His absolute ceiling strikes me as a [very, very, very] poor man's version of Rashard Lewis, a stretch 3 or 4 who favors offense far more than defense.
No one reasonably expected North Carolina to remain in the upper echelon of the NCAA this season after losing its three best players to the NBA draft after last season.
No one could have imagined a drop off this dramatic. The senior who was expected to step up in Hansbrough and Lawson's absence, Deon Thompson, has been so relatively quiet that he likely won't sniff the NBA draft this season.
He and Marcus Ginyard were expected to be the senior leaders who stepped up and kept the Tar Heels at least NCAA-worthy.
While Thompson's leading the Tar Heels with 13.8 ppg, he's only averaging 6.2 rebounds per game in only 26.2 minutes.
That's been good for all of four wins in the ACC, which is going through a down year itself.
With Ed Davis sidelined by a broken wrist that will almost certainly keep him out the rest of the season, the suffering is nearly over for UNC. They'll get knocked out in the ACC tournament early and that will be all she wrote for the season.
For Thompson, that spells the end of an NCAA career. If a team takes a risk on drafting him, they likely won't reap many rewards from their decision.
Of all the players in this slideshow, Johnson's easily got the best shot at settling into an NBA starting lineup.
He's being projected as a top-5 overall pick, but the franchise that selects him that high will regret their decision for years to come.
Johnson's going to fall in the "Andre Iguodala" category of NBA players—guys who get paid No. 1 money when they're really a solid second or third option on a team.
Johnson's a great defender, has shown intensity on the glass this season and has surprising consistency on his jumper from nearly any range.
But he's already 22-years-old, which is reminiscent of Al Thornton from 2007 and his unreached potential.
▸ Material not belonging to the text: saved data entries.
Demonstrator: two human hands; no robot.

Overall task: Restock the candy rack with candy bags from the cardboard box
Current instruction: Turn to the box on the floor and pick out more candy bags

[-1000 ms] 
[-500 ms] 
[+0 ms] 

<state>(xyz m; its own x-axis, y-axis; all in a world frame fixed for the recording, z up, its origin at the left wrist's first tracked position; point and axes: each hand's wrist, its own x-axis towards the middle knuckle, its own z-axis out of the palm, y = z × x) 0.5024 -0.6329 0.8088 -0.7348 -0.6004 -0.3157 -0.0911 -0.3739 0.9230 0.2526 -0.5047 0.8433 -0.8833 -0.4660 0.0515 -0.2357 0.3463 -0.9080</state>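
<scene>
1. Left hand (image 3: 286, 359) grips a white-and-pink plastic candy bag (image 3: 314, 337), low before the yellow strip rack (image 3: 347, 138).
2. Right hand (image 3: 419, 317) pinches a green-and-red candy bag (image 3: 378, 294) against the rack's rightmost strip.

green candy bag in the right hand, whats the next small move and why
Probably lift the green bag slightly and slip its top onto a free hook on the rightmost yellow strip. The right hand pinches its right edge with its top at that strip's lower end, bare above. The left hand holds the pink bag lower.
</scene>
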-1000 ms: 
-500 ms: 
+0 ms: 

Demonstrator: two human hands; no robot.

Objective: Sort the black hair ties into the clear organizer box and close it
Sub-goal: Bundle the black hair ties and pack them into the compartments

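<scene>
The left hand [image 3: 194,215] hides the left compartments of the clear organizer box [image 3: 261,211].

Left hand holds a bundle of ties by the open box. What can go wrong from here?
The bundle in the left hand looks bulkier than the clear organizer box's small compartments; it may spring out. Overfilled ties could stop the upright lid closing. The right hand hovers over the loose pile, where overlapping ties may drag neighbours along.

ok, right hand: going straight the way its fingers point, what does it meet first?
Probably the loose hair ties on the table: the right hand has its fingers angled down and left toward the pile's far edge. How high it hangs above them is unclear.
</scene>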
The big fear about Thornton, who was then 24 at the time he got drafted, was that he'd already come close to peaking, basketball-wise.
The same fears should apply to Johnson. Will Johnson be able to create his own shot in the league next year? He'll absolutely need to add 20-30 pounds of muscle to stay competitive.
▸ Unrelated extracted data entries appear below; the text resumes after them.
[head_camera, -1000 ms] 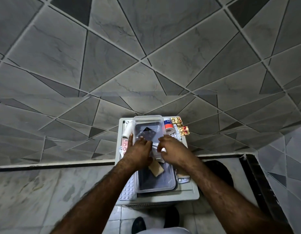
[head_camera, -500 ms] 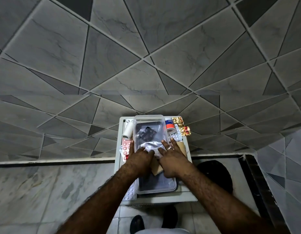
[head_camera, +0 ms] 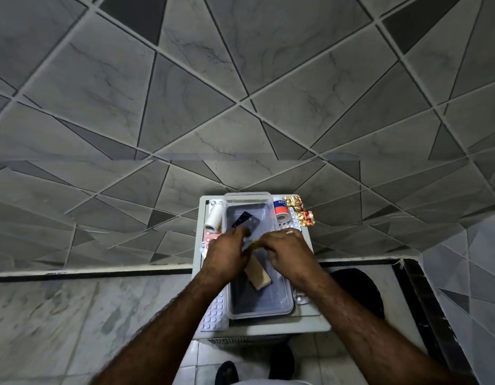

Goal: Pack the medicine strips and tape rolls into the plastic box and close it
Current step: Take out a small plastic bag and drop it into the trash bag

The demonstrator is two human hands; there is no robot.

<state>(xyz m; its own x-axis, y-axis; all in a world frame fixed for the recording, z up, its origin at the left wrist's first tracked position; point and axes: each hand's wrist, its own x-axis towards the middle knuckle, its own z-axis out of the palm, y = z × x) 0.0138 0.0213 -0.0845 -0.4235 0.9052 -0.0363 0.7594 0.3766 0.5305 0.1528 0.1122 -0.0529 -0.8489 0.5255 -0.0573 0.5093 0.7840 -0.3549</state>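
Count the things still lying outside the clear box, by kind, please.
Tape rolls: 2, white and red-and-blue
Gold foil strips: 2
Pink strip: 1
White or silver strips: 3
Total: 8 that I can see

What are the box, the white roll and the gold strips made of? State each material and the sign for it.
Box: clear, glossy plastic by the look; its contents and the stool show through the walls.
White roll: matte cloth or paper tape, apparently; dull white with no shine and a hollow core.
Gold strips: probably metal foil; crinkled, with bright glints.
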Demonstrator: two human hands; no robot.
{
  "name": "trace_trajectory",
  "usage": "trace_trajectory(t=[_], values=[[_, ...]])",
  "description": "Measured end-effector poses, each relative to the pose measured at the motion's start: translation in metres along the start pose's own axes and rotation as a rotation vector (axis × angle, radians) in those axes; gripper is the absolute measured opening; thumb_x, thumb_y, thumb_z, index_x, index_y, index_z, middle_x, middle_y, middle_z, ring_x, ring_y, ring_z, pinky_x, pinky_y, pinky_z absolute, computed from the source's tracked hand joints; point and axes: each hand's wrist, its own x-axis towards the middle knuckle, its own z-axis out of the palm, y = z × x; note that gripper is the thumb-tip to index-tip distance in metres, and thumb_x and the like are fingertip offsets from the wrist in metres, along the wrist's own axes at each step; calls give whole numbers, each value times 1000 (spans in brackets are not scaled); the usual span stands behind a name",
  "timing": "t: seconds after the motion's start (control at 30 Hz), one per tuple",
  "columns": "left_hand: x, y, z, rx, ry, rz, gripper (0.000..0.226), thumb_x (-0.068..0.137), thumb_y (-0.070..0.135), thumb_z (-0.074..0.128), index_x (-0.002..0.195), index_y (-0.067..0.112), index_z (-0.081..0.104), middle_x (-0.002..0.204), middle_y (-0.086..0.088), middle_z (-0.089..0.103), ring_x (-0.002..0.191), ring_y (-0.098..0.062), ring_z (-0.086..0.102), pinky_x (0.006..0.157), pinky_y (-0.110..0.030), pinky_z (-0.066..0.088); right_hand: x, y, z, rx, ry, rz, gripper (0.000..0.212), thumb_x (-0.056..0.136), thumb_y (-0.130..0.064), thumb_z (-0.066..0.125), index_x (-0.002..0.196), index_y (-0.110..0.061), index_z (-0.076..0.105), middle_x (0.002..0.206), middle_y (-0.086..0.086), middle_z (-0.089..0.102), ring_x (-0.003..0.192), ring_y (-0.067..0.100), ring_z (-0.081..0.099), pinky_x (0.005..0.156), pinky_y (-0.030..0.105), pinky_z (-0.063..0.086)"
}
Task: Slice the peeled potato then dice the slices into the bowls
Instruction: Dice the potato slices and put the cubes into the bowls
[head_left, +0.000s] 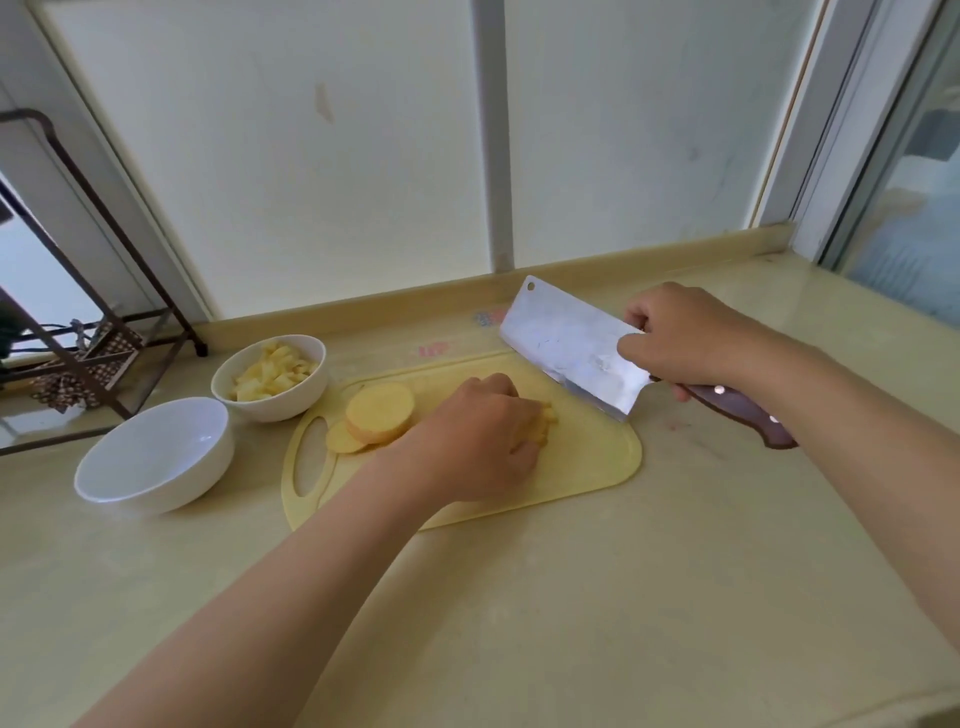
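We see the yellow cutting board (587, 457) lying on the pale counter (571, 597) just below the middle of the frame. Its long axis runs left to right, with the handle slot at the left end. Beside that slot sits a small stack of round potato slices (379, 410), lying flat, a thick one resting on thinner ones. At the middle of the board the left hand (478, 436) is palm down, its fingers curled over a little cluster of cut potato pieces (545, 421) and holding them together; only a few pieces show past the fingertips. To the right, the right hand (680, 338) grips the cleaver (566, 348) where blade meets handle, with the thumb lying on the flat of the blade and the fingers wrapped over the spine. The cleaver's long axis runs diagonally: the holed corner points to the upper left and the dark wooden handle to the lower right, while the cutting edge faces down-left over the board's far right part. We cannot tell whether the edge touches the board. Left of the board stand two white bowls, well apart from the cleaver — the farther bowl (280, 405) holds diced potato, and the nearer bowl (156, 452) sits just in front of it. A dark metal rack (104, 332) stands at the left edge of the frame.
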Motion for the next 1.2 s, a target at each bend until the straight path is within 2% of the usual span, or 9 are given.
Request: trace_trajectory(t=[0.1, 0.2, 0.4, 0.53, 0.7, 0.77, 0.8, 0.87, 1.2], values=[[3, 2, -2, -9, -19, -61, 40, 93, 39, 51, 131, 25, 54, 124, -1, 50, 114, -24, 47, 90, -34, 43, -18, -7, -3, -14, 13, 51, 4, 83, -11, 47, 80, -8, 48, 77, 18, 70, 52, 31, 68, 52, 31, 44], [4, 3, -2, -35, -30, -134, 46, 91, 44, 51, 131, 22, 52, 121, -1, 51, 114, -24, 48, 96, -38, 44, -38, -17, -4, -17, 3, 92, 8, 87, -10, 44, 90, -6, 50, 79, 18, 67, 58, 34, 71, 54, 31, 44], [4, 14, -2, -48, 36, -258, 45, 89, 45, 53, 125, 18, 55, 122, -4, 52, 113, -26, 49, 90, -34, 45, -69, -40, -1, -109, -60, 165, 6, 95, -9, 43, 91, -14, 45, 90, 12, 61, 64, 26, 68, 54, 28, 45], [2, 25, 3, -17, 86, -306, 37, 90, 42, 56, 114, 14, 57, 116, -9, 55, 109, -29, 52, 85, -35, 44, -75, -51, 8, -142, -85, 136, 10, 97, -9, 40, 89, -16, 41, 91, 10, 58, 73, 27, 66, 64, 36, 53], [-16, 5, -6, -115, 79, -292, 49, 89, 43, 61, 128, 13, 56, 124, -4, 57, 117, -25, 51, 96, -34, 44, -77, -58, 12, -192, -89, 60, 15, 100, -13, 38, 86, -17, 37, 90, 10, 57, 75, 27, 63, 60, 35, 45], [-24, -5, -3, -140, 103, -274, 32, 89, 40, 62, 109, 16, 63, 106, 2, 62, 108, -23, 56, 85, -31, 46, -79, -61, 14, -216, -83, 53, 17, 100, -13, 38, 84, -18, 36, 88, 8, 56, 73, 26, 60, 57, 34, 40], [-27, -8, 0, -140, 124, -266, 24, 88, 39, 62, 91, 15, 61, 93, 3, 62, 98, -23, 57, 77, -32, 46, -80, -63, 15, -238, -74, 50, 19, 101, -14, 39, 83, -19, 35, 87, 8, 55, 71, 24, 58, 55, 34, 37], [-30, -10, 3, -148, 167, -264, 28, 87, 38, 63, 77, 12, 59, 81, -1, 62, 82, -22, 56, 72, -37, 48, -82, -68, 18, -286, -50, 39, 22, 102, -15, 39, 81, -20, 33, 85, 6, 54, 69, 22, 54, 53, 34, 32], [-24, -4, 12, -197, 259, -265, 25, 86, 33, 62, 78, 10, 65, 75, -4, 63, 79, -25, 57, 70, -36, 49, -78, -73, 18, -260, -58, 43, 19, 102, -17, 38, 83, -18, 37, 85, 6, 55, 67, 23, 55, 54, 33, 33]])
Again, he's got a better chance than any of these guys to make it to the NBA and stick for a long time.
But if I'm a GM choosing third this year, I'm picking DeMarcus Cousins over Wesley Johnson, with Cousins' character questions and all.
It's not that I'm not sold on Cole Aldrich in general. In fact, I'm fully convinced some GM will find a way to plug Aldrich into his lineup productively.
I am skeptical, however, if a GM decides to force Aldrich into the wrong front court situation.
At 6'10", 245 lbs, Aldrich has the size of an Al Horford-esque center. If Horford got picked up by a team in the East, and he'd have to bang around with guys like Shaq and D-Howard, it's hard to see him not getting dominated in those matchups.
Aldrich definitely has a high NBA ceiling. He's a great rebounder and shot blocker with a solid jumper on offense. To me, his ideal situation seems similar to what Pau Gasol's got going on with the Lakers.
If a team could plug Aldrich in as their starting 4, alongside a legitimate 7-footer in the post, that team would have a terrifying front court.
But if Aldrich, who's projected to go as a top-10 pick this season, is expected to be the backbone of a franchise revival for a crappy team lacking a center next season (hello, Sacramento), then he could find himself struggling more than expected in the NBA.
[Worst case scenario: D-Wade leaves Miami, Heat pick Aldrich, Beasley and Aldrich form "front court of the future" and get rocked for the next three seasons.]